Borrowers with less education and lower incomes were even less likely to know their mortgage terms, according to Fed economists Brian Bucks and Karen Pence. And nonwhite or Hispanic borrowers were about twice as likely not to know.

The Fed study, though, likely underestimates the problem, according to consumer groups. It was based on 2001 data and thus doesn't account for the wave of interest-only ARMs and option ARMs that has hit since then, activists say.

In the Washington area, interest in the exotic loans has been much higher than the national average, according to LoanPerformance, a real estate information firm.

About half of new mortgages made in the area in January and February were interest-only, and 21 percent were negative amortization, according to LoanPerformance.

Of the 15 individuals and couples quizzed last week at Reston Town Center, six had ARMs.

Three rented, so they didn't qualify for the test.

Another had paid off her mortgage, so she was sitting pretty. (She's not alone. About a third of all homeowners have burned the mortgage.)
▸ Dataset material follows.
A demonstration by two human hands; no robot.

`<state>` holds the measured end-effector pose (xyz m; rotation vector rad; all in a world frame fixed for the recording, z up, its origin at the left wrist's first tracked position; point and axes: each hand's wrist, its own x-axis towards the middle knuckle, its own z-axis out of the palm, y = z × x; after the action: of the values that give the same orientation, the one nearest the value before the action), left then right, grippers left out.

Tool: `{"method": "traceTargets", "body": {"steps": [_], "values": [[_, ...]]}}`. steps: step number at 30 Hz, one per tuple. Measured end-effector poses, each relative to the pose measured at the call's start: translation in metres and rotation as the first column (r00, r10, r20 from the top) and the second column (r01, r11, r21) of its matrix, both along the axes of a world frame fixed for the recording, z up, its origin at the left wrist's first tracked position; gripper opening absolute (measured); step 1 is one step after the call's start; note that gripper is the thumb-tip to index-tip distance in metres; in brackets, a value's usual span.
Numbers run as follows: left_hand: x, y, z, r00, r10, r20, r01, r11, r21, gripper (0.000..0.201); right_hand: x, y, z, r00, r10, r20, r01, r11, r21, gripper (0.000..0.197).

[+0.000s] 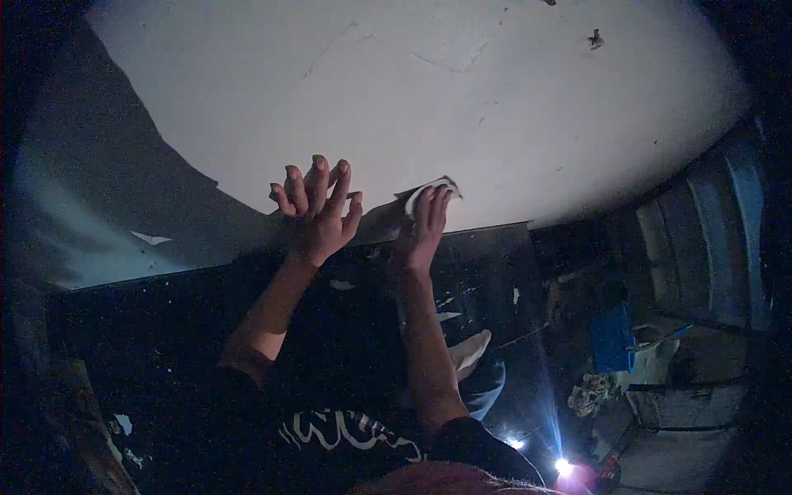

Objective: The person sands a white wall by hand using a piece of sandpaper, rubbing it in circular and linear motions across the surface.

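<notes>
My left hand (318,206) is raised over the near edge of a large pale sheet (495,107), its fingers spread and nothing in it. To its right, my right hand (427,219) has its fingers close together on a small dark-and-white folded piece (450,183), pressed against the pale surface near the same edge. The fingers hide part of this piece, and its material cannot be made out. Faint scratches and lines mark the pale sheet, and a dark shadow falls between my hands.
A small object (596,39) lies at the sheet's far right. Scraps litter the dark floor. A bright lamp (563,466) shines at the lower right, with a blue container (612,338) and a crumpled bundle (592,394) beyond it. Pale ridged panels (701,239) stand at the right.
</notes>
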<state>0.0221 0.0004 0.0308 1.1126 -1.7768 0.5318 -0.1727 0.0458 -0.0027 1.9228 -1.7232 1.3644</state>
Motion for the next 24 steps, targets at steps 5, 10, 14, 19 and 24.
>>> {"method": "traceTargets", "body": {"steps": [5,10,14,19,24], "values": [[-0.001,-0.002,-0.001,1.0,0.013,0.002,-0.013,0.999,-0.035,0.067,-0.03,-0.011,-0.003,0.909,-0.172,0.379,0.161,0.985,0.061,0.054],[0.0,0.0,-0.001,0.999,0.028,0.024,-0.028,1.0,-0.008,0.067,-0.058,-0.02,-0.037,0.545,-0.11,0.831,0.133,0.99,0.045,0.05],[0.0,0.0,0.001,1.0,0.002,0.007,-0.002,1.0,0.009,0.067,-0.07,-0.022,-0.055,0.277,-0.159,0.948,0.115,0.985,0.132,0.048],[0.0,0.0,0.003,1.0,0.017,0.014,-0.017,0.999,-0.029,0.067,-0.056,-0.024,-0.03,0.642,-0.171,0.747,0.208,0.977,0.044,0.048],[0.0,-0.001,0.001,0.999,0.019,0.031,-0.018,0.999,-0.04,0.064,-0.018,-0.011,0.001,0.948,-0.133,0.288,0.142,0.99,-0.008,0.051]]}}
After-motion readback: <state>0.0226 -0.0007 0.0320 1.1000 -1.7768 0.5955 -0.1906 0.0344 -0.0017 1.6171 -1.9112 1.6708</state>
Of the 11 in Reston who said they did have a mortgage, five were able to quickly rattle off their terms because their loans are fixed rate, meaning the interest rates won't ever change.

No surprise there. Fixed-rate loans, either for 30 years or 15 years, are the traditional type of mortgage loan in America and the type held by the most borrowers -- about 47 percent.

Of the six interviewees with ARMs, three were up on how high their rates could jump, how much they could increase at any one time and what exactly triggers the rates to change. That's a 50 percent score in the "don't know" column, compared with about 40 percent for the Fed study.

The small sample makes such levels of precision meaningless in statistical comparisons. And, said former banker Smucker, borrowers here generally have a decent grasp of their finances. "In this area, people are pretty smart about these things. They're more knowledgeable here than just about anywhere else, I think," she said.